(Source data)
::::::
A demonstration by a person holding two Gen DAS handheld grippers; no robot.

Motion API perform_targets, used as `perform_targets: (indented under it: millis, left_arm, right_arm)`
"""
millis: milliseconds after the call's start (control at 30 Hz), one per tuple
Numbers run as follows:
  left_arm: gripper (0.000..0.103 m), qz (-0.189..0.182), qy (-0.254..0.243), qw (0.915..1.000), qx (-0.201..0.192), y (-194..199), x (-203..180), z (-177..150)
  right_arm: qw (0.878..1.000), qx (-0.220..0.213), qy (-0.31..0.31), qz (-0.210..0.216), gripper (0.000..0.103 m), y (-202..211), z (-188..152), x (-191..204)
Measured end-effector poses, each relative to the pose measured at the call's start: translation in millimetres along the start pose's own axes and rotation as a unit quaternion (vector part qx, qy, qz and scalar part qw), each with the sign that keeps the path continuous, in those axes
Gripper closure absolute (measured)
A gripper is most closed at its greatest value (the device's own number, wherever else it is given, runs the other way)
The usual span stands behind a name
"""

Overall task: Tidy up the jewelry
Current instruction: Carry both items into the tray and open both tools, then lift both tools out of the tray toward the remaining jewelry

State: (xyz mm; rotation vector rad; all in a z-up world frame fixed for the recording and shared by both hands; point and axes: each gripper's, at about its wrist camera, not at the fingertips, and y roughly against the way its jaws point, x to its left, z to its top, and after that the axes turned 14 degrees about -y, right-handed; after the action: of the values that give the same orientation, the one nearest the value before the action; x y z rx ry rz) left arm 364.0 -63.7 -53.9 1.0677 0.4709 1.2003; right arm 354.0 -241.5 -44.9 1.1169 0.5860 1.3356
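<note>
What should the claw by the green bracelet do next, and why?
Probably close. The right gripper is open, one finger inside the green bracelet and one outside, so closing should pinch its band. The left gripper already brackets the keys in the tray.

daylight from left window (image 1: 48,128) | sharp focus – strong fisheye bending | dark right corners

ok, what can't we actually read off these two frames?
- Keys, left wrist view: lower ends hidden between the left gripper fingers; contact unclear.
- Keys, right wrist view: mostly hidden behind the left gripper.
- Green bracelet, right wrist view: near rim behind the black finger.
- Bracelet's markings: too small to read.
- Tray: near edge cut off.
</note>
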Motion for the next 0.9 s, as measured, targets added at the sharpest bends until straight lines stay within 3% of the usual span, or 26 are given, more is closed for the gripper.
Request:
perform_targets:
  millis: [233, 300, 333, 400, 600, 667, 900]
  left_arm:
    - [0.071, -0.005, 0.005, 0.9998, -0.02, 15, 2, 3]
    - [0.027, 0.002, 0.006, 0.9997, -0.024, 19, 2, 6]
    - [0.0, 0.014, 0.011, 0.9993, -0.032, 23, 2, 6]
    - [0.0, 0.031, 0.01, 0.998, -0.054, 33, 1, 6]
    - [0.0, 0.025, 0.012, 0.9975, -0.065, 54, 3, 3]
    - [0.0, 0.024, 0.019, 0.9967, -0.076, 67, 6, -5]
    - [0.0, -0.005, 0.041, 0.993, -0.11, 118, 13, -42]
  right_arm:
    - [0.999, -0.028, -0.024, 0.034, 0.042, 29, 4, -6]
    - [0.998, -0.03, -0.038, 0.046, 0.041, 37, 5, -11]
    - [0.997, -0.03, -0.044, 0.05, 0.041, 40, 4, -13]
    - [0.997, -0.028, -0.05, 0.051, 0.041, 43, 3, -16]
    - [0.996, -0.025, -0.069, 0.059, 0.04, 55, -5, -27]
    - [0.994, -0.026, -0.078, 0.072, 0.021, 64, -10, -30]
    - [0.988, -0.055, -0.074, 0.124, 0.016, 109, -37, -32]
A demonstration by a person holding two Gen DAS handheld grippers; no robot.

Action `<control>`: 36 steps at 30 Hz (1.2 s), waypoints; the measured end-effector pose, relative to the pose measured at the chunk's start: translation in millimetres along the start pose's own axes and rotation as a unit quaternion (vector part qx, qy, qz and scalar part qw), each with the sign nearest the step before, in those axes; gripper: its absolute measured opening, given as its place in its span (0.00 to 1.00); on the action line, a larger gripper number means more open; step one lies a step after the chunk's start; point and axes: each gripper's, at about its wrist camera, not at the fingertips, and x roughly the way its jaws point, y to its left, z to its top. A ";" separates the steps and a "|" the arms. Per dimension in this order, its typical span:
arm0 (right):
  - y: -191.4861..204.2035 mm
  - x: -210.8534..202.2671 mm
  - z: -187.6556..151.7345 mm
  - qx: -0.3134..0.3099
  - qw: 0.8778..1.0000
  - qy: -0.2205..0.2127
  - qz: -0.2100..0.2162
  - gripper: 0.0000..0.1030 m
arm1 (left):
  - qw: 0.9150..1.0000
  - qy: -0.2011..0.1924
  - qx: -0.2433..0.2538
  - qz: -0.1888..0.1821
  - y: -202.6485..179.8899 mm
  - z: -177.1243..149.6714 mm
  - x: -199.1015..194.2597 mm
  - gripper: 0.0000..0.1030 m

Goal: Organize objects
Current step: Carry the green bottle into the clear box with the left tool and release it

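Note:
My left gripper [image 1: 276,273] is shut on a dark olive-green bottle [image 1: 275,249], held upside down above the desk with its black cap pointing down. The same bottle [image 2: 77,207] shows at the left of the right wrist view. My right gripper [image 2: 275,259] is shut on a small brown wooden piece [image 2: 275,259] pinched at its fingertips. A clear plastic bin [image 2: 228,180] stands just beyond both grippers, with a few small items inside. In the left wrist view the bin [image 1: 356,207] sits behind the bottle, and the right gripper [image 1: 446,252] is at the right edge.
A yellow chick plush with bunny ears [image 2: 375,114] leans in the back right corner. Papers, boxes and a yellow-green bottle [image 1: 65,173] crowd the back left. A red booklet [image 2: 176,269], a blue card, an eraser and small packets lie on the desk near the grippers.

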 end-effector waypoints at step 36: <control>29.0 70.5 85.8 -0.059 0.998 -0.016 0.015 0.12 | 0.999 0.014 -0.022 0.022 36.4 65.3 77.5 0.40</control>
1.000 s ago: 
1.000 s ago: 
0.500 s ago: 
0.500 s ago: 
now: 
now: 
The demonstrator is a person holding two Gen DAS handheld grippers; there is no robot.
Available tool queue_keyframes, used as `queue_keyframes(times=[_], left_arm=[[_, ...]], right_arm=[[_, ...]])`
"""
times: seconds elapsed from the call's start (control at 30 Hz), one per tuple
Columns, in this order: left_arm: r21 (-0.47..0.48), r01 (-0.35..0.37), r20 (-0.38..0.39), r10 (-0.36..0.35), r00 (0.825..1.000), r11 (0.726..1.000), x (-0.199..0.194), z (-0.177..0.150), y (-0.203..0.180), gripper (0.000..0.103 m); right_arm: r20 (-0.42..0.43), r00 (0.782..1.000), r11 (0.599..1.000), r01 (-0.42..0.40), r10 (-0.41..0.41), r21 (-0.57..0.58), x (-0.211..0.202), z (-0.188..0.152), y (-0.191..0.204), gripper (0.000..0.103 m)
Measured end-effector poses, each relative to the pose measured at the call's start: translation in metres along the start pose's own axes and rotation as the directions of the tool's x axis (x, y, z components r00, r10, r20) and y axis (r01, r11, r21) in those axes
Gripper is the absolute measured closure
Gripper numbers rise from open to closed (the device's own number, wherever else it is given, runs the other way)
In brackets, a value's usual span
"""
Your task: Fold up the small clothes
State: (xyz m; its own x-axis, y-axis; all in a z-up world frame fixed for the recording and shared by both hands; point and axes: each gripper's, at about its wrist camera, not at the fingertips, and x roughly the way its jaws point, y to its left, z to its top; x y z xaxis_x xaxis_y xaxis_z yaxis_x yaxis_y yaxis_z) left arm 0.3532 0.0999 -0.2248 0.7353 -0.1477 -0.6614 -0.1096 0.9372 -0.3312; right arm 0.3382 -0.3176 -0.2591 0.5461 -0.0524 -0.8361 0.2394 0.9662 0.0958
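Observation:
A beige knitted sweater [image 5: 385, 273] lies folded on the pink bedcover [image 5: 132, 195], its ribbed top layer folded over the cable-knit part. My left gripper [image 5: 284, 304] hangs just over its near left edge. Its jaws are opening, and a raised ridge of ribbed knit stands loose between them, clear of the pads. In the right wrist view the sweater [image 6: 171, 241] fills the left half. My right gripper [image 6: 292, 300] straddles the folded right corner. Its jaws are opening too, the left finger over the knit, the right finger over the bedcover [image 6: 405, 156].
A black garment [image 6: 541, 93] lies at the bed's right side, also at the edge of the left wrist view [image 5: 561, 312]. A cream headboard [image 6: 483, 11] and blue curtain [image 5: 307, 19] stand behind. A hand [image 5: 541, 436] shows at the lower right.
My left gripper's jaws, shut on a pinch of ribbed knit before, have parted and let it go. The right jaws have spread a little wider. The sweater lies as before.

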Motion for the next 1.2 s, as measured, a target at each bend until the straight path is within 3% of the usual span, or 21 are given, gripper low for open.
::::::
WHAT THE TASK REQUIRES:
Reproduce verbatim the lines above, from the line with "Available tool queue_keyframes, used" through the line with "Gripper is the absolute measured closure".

SOLUTION TO THIS TASK:
Available tool queue_keyframes, used as `queue_keyframes(times=[_], left_arm=[[_, ...]], right_arm=[[_, ...]])`
"""
times: seconds elapsed from the call's start (control at 30 Hz), one per tuple
Columns, in this order: left_arm: r21 (-0.47..0.48), r01 (-0.35..0.37), r20 (-0.38..0.39), r10 (-0.36..0.35), r00 (0.825..1.000), r11 (0.726..1.000), x (-0.199..0.194), z (-0.177..0.150), y (-0.203..0.180), gripper (0.000..0.103 m); right_arm: r20 (-0.42..0.43), r00 (0.782..1.000), r11 (0.599..1.000), r01 (-0.42..0.40), r10 (-0.41..0.41), r21 (-0.57..0.58), x (-0.211..0.202), z (-0.188..0.152), y (-0.191..0.204), gripper (0.000..0.103 m)
Measured end-effector poses, each relative to the pose measured at the call's start: translation in metres along the start pose's own axes and rotation as the directions of the tool's x axis (x, y, z components r00, r10, r20) and y axis (r01, r11, r21) in those axes
Gripper is the absolute measured closure

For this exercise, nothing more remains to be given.